**What is needed**
An exact reproduction of the lines below, from the first through the one with "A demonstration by", is the whole answer; pictures have no place in it.

--------------------------------

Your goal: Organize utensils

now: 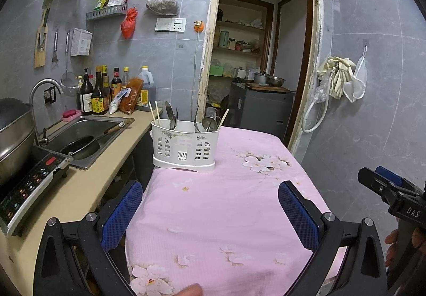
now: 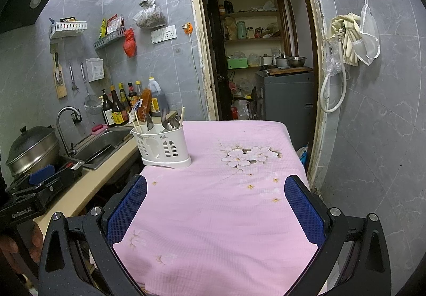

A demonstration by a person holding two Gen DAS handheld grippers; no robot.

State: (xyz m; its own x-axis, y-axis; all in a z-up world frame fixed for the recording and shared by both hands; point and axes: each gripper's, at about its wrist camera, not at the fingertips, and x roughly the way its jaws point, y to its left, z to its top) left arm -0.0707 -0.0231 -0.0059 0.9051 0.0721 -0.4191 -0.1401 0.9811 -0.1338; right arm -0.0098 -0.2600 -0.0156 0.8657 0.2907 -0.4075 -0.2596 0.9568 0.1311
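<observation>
Your left gripper (image 1: 210,205) has its blue-padded fingers (image 1: 123,212) spread wide with nothing between them, and your right gripper (image 2: 215,202) is the same: fingers (image 2: 303,205) apart, holding nothing. Both hang over the near part of the surface, which is covered by a pink floral cloth (image 1: 226,216), and both point toward the far end.

The utensil holder (image 1: 185,147) stands well ahead of both sets of fingers, at the far left corner of the cloth-covered surface, close to the edge next to the kitchen counter (image 1: 87,184). From the left wrist it sits a little left of centre between the fingers; from the right wrist it is further left, above the left finger.

Your two grippers are side by side at about the same level: the right one shows at the right edge of the left view, the left one at the left edge of the right view, each with part of your hand (image 1: 394,240) on its handle.

The holder is white plastic, upright on a tray base, with slotted walls and a small flower print. Wooden chopsticks (image 1: 155,112) lean out on its left side and one more on the right; metal spoons (image 1: 170,115) and other metal utensils stand in the compartments.
</observation>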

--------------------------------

**Written answer**
Your goal: Organize utensils

now: 
now: 

A demonstration by a person holding two Gen DAS handheld grippers; no robot.

The exercise is done now.